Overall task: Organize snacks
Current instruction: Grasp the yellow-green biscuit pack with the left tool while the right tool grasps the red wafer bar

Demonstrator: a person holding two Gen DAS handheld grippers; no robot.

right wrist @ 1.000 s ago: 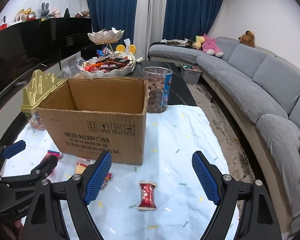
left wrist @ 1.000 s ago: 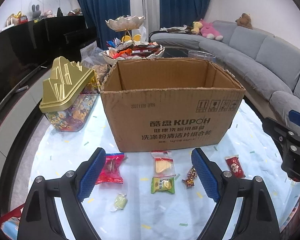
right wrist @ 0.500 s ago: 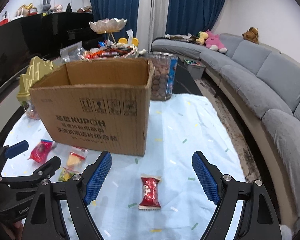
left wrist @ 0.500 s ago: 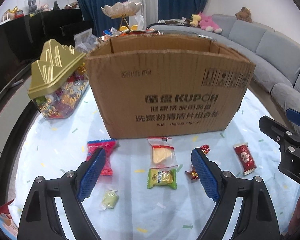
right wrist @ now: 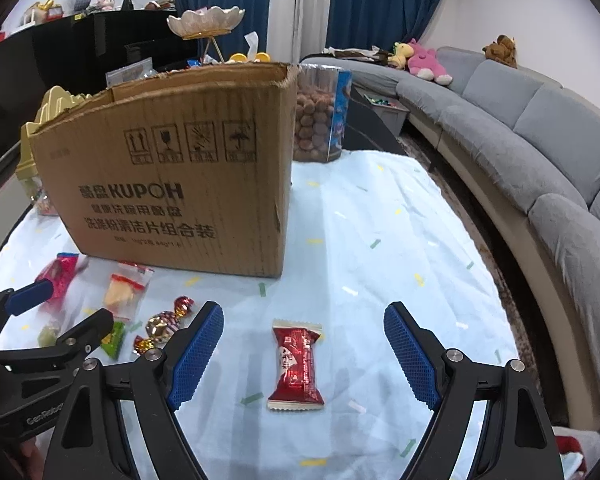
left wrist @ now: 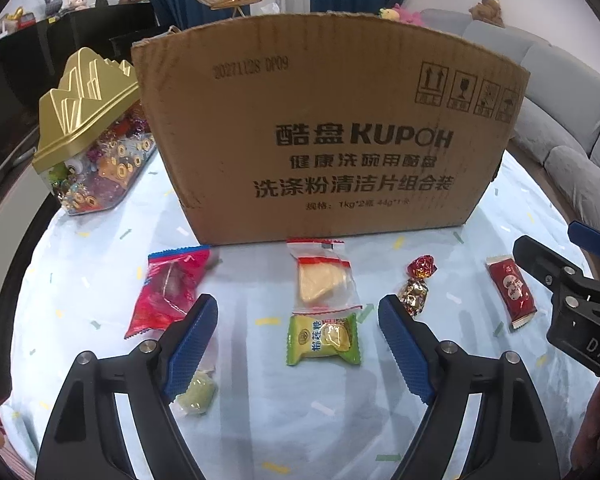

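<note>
Right, the left gripper (left wrist: pixel 298 344) hangs low over the pale blue cloth (left wrist: pixel 100 248), jaws wide but closing slightly, gripping nothing; a green snack packet (left wrist: pixel 324 340) lies on the cloth between its fingers, untouched. The right gripper (right wrist: pixel 304 352) stands wide too, empty, with a red snack packet (right wrist: pixel 296 364) flat on the cloth between its fingers. Just behind, the cardboard box (left wrist: pixel 328 136) stands upright, more sweets scattered at its foot
</note>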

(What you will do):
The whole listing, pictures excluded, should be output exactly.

(Response):
Overall task: Organize snacks
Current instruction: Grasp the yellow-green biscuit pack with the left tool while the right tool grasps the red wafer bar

Demonstrator: a person holding two Gen DAS handheld grippers; no robot.

right wrist @ 1.000 s ago: 
left wrist @ 1.000 s ago: 
right wrist @ 0.500 s ago: 
left wrist @ 0.500 s ago: 
right wrist @ now: 
left wrist @ now: 

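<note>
Right, the left gripper (left wrist: pixel 298 344) hangs low over the pale blue cloth (left wrist: pixel 100 248), jaws wide but closing slightly, gripping nothing; a green snack packet (left wrist: pixel 324 340) lies on the cloth between its fingers, untouched. The right gripper (right wrist: pixel 304 352) stands wide too, empty, with a red snack packet (right wrist: pixel 296 364) flat on the cloth between its fingers. Just behind, the cardboard box (left wrist: pixel 328 136) stands upright, more sweets scattered at its foot
</note>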

Nothing more remains to be done for this exercise.